Menurut Haris, salah satu sebab meredupnya ruang demokrasi masyarakat sipil disebabkan karena memang kecenderungan pemerintahnya anti kritik.
Namun, Haris berpendapat bahwa pemerintah bukan menolak kritik tapi gagal menutupi kesalahannya. “Akhirnya, cara melawan kritisisme, masyarakat sipil, kelompok oposisi dijawabnya dengan cara yang salah,” tutur Haris.
Padahal, kehadiran oposisi dalam ruang demokrasi, lanjut Haris, sama pentingnya dengan hadirnya negara.
“Mereka mungkin bilang mereka bukan otoriter, oke. (Tapi), tolong kritik publik dikelola dengan baik,” tegas Azhar.
“Konsorsium Pembangunan Agraria (KPA) kemarin bilang ada 940 lebih petani dipidanakan.

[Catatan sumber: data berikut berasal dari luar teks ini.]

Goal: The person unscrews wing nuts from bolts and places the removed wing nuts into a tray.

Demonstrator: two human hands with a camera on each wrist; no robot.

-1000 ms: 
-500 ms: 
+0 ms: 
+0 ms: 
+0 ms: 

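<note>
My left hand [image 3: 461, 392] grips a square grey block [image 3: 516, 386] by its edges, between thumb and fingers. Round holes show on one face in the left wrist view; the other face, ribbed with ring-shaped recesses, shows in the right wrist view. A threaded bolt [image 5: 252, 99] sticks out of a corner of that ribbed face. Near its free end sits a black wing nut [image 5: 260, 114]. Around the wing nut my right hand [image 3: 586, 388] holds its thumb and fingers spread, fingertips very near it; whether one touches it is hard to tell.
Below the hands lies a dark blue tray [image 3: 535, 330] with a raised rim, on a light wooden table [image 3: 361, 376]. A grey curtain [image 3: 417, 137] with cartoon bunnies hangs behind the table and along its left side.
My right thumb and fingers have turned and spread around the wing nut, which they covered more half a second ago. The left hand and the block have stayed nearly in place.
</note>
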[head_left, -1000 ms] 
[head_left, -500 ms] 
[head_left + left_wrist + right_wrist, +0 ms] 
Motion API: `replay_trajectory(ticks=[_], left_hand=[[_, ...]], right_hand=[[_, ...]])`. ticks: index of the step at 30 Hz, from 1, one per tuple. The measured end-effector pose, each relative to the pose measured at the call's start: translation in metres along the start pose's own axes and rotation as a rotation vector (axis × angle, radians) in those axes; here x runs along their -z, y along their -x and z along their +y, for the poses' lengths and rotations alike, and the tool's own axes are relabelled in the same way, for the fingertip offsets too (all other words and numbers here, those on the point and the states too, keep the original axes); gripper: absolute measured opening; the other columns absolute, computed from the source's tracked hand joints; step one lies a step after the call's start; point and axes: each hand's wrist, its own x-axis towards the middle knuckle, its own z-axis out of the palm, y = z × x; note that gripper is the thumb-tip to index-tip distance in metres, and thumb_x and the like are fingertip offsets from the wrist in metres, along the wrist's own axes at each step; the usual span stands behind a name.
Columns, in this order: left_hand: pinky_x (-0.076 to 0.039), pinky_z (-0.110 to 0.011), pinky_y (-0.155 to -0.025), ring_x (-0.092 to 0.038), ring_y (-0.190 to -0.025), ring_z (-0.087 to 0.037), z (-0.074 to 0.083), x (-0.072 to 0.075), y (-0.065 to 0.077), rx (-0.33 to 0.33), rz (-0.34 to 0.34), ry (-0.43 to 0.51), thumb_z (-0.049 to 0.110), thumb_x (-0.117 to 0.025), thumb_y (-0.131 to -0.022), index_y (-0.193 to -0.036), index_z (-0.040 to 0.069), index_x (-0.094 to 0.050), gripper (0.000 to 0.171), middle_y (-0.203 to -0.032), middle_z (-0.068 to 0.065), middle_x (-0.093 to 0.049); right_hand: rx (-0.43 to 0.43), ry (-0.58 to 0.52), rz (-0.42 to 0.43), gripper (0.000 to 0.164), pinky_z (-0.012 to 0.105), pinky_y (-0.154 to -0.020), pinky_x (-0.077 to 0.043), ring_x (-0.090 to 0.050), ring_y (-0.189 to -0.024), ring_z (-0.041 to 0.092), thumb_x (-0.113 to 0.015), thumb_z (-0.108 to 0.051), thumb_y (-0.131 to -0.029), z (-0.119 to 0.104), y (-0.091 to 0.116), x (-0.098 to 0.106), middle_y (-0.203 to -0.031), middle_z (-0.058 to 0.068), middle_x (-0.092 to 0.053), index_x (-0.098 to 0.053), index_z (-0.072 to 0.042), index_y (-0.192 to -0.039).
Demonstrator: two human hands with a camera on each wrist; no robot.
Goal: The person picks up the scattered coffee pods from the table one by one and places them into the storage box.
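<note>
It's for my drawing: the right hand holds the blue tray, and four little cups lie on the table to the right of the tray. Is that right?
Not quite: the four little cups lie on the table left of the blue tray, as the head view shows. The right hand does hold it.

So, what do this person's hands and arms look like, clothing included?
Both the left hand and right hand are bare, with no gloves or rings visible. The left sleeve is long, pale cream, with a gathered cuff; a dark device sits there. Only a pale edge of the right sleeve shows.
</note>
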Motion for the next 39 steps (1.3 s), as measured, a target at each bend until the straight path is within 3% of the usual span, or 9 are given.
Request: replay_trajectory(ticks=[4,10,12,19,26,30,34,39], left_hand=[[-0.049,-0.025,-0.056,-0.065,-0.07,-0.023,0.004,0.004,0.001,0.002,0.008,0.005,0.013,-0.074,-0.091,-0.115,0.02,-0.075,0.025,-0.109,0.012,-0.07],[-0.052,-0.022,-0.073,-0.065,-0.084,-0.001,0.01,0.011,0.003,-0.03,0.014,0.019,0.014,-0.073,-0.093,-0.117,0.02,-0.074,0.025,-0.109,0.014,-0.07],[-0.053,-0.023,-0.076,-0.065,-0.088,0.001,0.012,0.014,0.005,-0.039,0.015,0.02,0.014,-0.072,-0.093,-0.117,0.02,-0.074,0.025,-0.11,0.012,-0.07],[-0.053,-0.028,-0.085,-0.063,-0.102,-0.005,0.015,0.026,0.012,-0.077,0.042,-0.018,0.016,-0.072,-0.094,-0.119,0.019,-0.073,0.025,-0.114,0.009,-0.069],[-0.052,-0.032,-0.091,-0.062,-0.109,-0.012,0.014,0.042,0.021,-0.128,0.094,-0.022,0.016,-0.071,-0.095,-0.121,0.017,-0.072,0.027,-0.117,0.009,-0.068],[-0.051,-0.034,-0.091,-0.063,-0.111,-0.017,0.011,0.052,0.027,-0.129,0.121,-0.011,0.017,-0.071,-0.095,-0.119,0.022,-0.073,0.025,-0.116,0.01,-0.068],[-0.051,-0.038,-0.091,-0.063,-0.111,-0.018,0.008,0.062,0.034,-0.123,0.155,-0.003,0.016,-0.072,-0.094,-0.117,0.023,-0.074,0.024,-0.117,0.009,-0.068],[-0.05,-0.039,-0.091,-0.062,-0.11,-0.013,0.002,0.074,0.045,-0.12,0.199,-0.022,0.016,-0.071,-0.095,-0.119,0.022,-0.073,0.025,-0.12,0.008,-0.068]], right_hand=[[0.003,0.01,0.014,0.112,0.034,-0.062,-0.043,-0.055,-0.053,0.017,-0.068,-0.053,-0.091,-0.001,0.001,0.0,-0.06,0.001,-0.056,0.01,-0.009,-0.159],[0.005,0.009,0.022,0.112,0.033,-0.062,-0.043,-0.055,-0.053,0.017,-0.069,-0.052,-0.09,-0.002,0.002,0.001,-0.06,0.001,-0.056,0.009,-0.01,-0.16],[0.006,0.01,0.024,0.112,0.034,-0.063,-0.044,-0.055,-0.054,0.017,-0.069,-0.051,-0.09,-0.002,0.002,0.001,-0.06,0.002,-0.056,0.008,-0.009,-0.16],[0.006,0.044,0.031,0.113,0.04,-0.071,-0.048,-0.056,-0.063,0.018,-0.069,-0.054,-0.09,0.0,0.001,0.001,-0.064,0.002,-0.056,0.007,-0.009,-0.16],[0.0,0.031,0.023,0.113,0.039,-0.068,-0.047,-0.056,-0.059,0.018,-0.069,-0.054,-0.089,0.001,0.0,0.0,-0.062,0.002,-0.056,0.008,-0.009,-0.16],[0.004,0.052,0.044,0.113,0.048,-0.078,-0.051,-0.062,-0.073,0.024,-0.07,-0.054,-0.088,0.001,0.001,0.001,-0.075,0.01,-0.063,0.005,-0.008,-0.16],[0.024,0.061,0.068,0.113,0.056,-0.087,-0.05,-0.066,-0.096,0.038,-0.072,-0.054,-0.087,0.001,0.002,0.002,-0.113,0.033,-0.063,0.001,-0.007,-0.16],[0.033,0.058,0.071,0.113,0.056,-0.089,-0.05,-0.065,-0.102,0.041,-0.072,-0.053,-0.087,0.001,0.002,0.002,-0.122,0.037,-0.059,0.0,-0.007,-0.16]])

Dilaporin polisi sampai dipenjarakan selama masa kepemimpinan Jokowi,” tambah Azhar.
Sementara itu, di Indonesia ada 30 lebih aturan perundang-undangan Indonesia yang membolehkan ruang buat masyarakat sipil.
“UU HAM bilang bahwa partisipasi publik penting untuk penegakakn HAM, UU Bantuan Hukum, UU Advokat, UU Konsumen, UU Lingkungan Hidup, dan lain-lain,” ujar Azhar.
Intinya, pegiat HAM itu berpesan agar masyarakat Indonesia, baik yang saat ini berada pada posisi oposisi maupun penguasa supaya berhati-hati.
“Kita menghadapi yang ujunganya kurang lebih penjara rs dan kuburan. Ada yang dibunuh, dipenjara, ada yang disakiti dan lain-lain. Itu yang terjadi.” pungkas Haris. [DP]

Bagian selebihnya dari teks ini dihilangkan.